**What the task asks**
Reprint all of the data below exactly as shown and skip every image.

Start of Block

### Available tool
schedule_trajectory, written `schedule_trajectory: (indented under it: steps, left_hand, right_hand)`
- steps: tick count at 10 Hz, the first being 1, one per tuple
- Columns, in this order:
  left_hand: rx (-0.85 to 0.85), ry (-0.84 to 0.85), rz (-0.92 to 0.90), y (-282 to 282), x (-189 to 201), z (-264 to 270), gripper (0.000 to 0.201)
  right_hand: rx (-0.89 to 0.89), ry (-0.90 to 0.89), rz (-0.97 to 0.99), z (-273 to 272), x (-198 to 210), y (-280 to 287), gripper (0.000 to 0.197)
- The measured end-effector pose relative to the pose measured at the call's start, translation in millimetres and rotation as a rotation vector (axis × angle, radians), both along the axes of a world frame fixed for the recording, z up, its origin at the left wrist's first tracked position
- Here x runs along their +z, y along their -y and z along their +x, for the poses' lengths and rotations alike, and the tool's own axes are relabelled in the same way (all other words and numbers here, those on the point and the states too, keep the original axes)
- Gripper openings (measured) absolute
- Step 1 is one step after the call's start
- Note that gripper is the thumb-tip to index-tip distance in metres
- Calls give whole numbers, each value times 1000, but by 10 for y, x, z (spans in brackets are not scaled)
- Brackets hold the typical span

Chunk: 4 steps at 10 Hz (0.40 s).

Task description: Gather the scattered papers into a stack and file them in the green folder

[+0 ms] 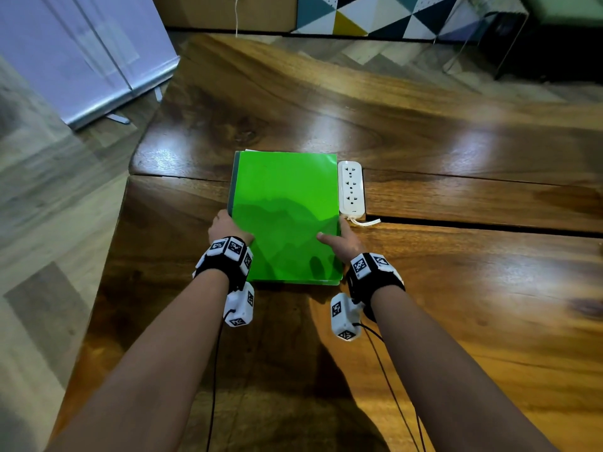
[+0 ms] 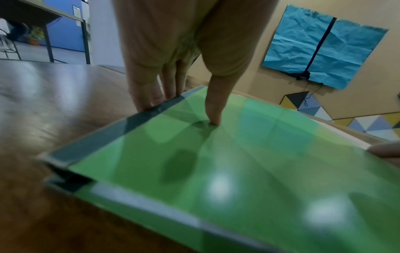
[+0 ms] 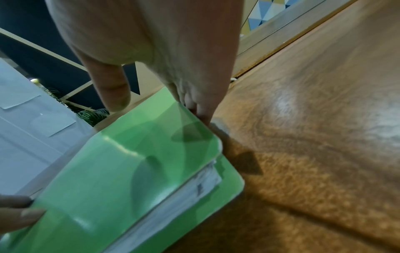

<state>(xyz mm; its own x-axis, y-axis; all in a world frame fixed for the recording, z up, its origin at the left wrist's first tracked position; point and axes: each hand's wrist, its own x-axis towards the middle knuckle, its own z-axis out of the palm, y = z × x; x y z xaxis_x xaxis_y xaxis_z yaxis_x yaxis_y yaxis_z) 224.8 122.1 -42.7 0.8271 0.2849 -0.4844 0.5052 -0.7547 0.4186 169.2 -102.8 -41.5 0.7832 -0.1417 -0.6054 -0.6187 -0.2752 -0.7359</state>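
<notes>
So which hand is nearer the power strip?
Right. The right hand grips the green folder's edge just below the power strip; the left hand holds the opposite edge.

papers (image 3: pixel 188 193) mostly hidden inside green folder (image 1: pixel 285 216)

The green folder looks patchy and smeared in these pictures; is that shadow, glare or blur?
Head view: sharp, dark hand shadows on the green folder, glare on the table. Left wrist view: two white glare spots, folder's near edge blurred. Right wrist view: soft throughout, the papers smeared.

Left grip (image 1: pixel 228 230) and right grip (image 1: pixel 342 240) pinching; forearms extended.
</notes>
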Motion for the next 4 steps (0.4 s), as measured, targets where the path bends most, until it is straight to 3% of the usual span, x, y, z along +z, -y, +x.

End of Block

**Exercise answer**
### Available tool
schedule_trajectory, written `schedule_trajectory: (indented under it: steps, left_hand, right_hand)`
- steps: tick count at 10 Hz, the first being 1, one per tuple
- Columns, in this order:
  left_hand: rx (-0.85 to 0.85), ry (-0.84 to 0.85), rz (-0.92 to 0.90), y (-282 to 282), x (-189 to 201), z (-264 to 270), gripper (0.000 to 0.201)
  right_hand: rx (-0.89 to 0.89), ry (-0.90 to 0.89), rz (-0.97 to 0.99), z (-273 to 272), x (-198 to 210), y (-280 to 287), gripper (0.000 to 0.197)
- The measured end-effector pose relative to the pose measured at the call's start, translation in millimetres and rotation as a rotation vector (axis × angle, radians), both along the axes of a world frame fixed for the recording, z up, its origin at the left wrist's first tracked position
- Here x runs along their +z, y along their -y and z along their +x, for the poses' lengths and rotations alike, and the tool's own axes are relabelled in the same way (all other words and numbers here, those on the point and the states too, keep the original axes)
- Gripper openings (measured) absolute
- Step 1 is one step after the call's start
- Note that gripper is the thumb-tip to index-tip distance in metres
- Calls give whole numbers, each value times 1000, but by 10 for y, x, z (spans in brackets are not scaled)
- Brackets hold the typical span

Chunk: 4 steps at 10 Hz (0.40 s).

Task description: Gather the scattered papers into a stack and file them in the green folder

[+0 ms] 
[+0 ms] 
[+0 ms] 

<state>(xyz mm; its own x-axis, y-axis; all in a world frame fixed for the recording, z up, its origin at the left wrist's first tracked position; point and axes: each hand's wrist, its own x-axis towards the middle knuckle, its own z-axis out of the palm, y = z × x; x y z xaxis_x xaxis_y xaxis_z yaxis_x yaxis_y yaxis_z) 224.8 122.1 -42.7 0.8271 0.2849 -0.4844 0.5052 -0.7547 0.4186 169.2 -102.8 -41.5 0.7832 -0.1417 -0.6054 -0.6187 -0.2752 -0.7359</state>
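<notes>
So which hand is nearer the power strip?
Right. The right hand grips the green folder's edge just below the power strip; the left hand holds the opposite edge.

papers (image 3: pixel 188 193) mostly hidden inside green folder (image 1: pixel 285 216)

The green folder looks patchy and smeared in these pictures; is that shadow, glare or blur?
Head view: sharp, dark hand shadows on the green folder, glare on the table. Left wrist view: two white glare spots, folder's near edge blurred. Right wrist view: soft throughout, the papers smeared.

Left grip (image 1: pixel 228 230) and right grip (image 1: pixel 342 240) pinching; forearms extended.
</notes>
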Motion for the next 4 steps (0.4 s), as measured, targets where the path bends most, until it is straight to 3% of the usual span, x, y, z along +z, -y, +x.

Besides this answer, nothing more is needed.